Frank Zappa said it best: "Shut up 'n play yer guitar."
Walker White
10. Walker
As Atrus said, this all because iTunes won't give him advances. Prince is really disputing the claim that iTunes and digital distribution are the great alternative to music publishers.

Advances are an artifact of music publishers, who are essentially loan sharks. They "give" you money upfront for producing the album and a little to live on (e.g the advance), but recoup all of this money out of your royalties. So not only do they take the vast majority of the artists profits (compare the artist royalties to the total profit of a CD), what little money gets passed to the artist is immediately garnished to cover all of the production costs. As I said, loan sharks.

In fact, Prince realized this for the crap deal that it was. That is why he changed his name to a squiggly sign years ago; he did it to get out of his crap contract and away from the loan sharks.

Now we have digital distribution.
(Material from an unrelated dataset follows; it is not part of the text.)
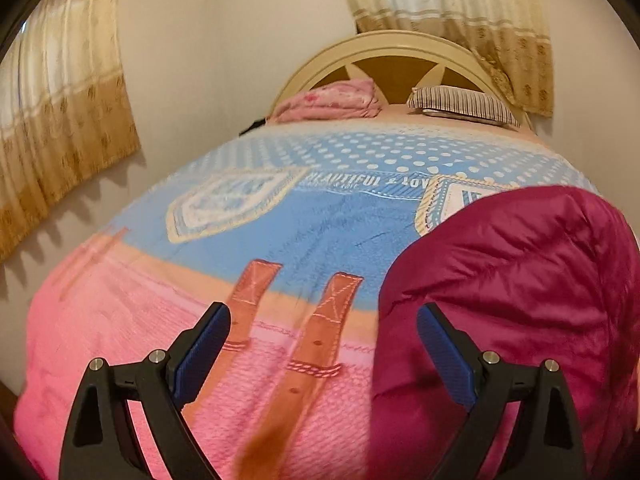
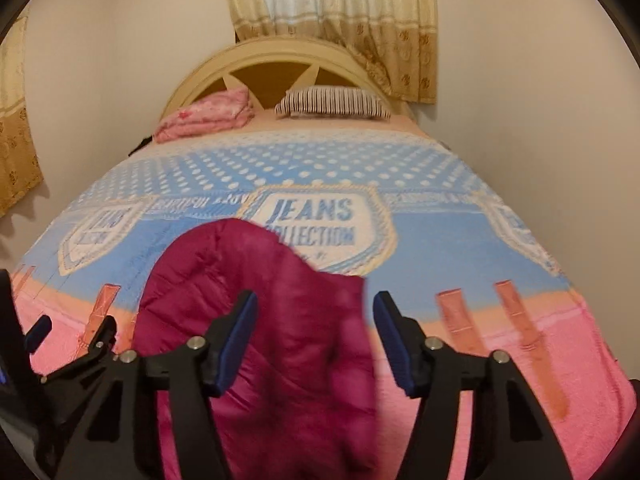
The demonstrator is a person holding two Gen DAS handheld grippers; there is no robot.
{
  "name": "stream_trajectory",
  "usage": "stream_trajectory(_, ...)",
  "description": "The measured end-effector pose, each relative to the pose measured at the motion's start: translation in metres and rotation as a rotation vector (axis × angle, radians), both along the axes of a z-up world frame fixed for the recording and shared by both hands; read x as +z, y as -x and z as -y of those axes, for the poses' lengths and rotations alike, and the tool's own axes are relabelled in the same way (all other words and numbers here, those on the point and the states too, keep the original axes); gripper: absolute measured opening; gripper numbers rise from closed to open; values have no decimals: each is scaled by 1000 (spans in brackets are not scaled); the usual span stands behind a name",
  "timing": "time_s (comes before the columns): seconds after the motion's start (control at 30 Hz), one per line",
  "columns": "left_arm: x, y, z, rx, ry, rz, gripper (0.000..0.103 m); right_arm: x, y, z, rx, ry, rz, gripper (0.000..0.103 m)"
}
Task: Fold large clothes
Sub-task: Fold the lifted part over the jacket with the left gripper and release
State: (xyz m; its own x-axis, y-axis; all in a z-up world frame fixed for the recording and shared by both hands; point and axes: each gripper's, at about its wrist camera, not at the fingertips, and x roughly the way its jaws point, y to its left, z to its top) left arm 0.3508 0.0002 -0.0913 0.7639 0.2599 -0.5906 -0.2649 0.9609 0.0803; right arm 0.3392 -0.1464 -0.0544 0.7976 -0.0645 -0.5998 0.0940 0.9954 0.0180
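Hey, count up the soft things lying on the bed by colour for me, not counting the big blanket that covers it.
Magenta: 1, the puffy jacket near the foot of the bed
Pink: 1, the folded bedding by the headboard
Striped dark and white: 1, the pillow by the headboard
Total: 3

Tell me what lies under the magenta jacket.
The magenta jacket lies on the pink-and-blue blanket covering the bed. Whatever else sits beneath it is hidden.
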Motion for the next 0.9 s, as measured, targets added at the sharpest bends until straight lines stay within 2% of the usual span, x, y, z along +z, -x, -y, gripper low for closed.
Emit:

Much more of the profit goes to the artist. However, the artist has to cover all of the costs upfront; there is no agency (like a publisher) to loan the artist money. The artist must do all the marketing etc. And most certainly no advances.

Prince wants it both ways. He wants the advances and other people picking up his production costs while still taking most of the profit himself (minus the advances and production costs).
cranscape
11. kev mcveigh
In the UK there was no need to subscribe to The Mirror, just by one copy on the appropriate day.
Prince previous album came free with The Sunday Mail, presumably this time they were outbid by The Mirror.
randy gallegos
12. gallegosart
Of course he can't stop Emusic and WB from making available for download all the albums from the first half of his career.

How much of an advance would be required to fund the making of an Prince album anyway, given his claim to write a song a day?

Great article. "Perhaps there are too many Jeromes to his Morris Day." LOL, time to go listen to "Ice Cream Castles" again....
j p
13. sps49
It's the Taped-Up-Glasses vs. the Blouses!